#### WHAT TO PRODUCE:
Word for word, output the data, with none of its pictures.

=== Section Start ===

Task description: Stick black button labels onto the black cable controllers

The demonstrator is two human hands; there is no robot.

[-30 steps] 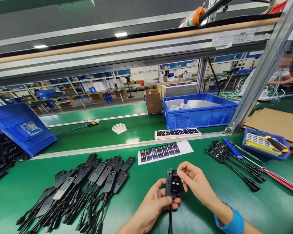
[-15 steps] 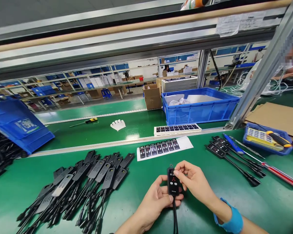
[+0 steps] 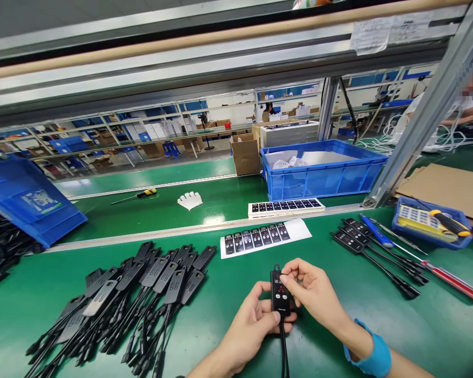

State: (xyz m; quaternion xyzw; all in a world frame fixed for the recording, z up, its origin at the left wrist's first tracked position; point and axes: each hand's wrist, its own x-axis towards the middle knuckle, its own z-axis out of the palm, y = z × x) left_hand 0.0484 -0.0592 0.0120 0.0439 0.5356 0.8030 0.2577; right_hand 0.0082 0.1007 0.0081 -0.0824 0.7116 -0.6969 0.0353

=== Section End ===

#### EXERCISE RESULT:
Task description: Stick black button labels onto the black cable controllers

The demonstrator is two human hands; there is no robot.

[-30 steps] 
[-15 steps] 
[+0 steps] 

State: (xyz m; quaternion xyzw; all in a world frame fixed for the recording, z up, its origin at the left wrist's first tracked position; point and axes: each hand's wrist, its own x-axis towards the middle knuckle, its own z-axis out of the palm, y = z × x) left_hand 0.0484 -0.0592 0.0120 0.0439 0.5356 0.8030 0.2577; right_hand 0.0082 0.1007 0.0081 -0.0824 0.7116 -0.6969 0.0353

The exercise has been completed.